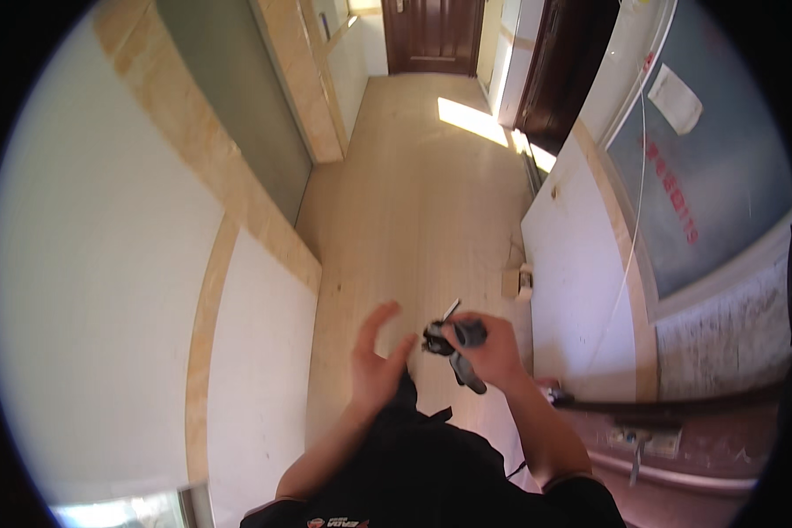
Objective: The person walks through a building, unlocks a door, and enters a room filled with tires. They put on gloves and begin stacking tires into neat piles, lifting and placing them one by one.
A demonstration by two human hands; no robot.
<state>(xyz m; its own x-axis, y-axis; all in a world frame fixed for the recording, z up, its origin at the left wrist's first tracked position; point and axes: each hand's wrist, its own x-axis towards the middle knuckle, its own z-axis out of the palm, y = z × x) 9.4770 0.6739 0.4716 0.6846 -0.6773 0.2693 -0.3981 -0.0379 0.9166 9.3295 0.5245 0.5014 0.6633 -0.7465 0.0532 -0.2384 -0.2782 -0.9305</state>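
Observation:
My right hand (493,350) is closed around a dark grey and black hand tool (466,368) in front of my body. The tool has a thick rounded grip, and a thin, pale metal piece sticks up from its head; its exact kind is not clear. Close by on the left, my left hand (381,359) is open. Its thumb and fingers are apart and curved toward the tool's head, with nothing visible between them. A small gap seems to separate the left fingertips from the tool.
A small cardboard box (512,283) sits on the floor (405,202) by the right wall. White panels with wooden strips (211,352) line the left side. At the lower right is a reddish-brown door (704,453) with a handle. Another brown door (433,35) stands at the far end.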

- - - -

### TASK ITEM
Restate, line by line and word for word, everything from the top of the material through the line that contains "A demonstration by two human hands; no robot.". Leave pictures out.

### OUTPUT FOR THIS TASK
Objective: The person walks through a building, unlocks a door, and enters a room filled with tires. They put on gloves and begin stacking tires into neat piles, lifting and placing them one by one.
A demonstration by two human hands; no robot.

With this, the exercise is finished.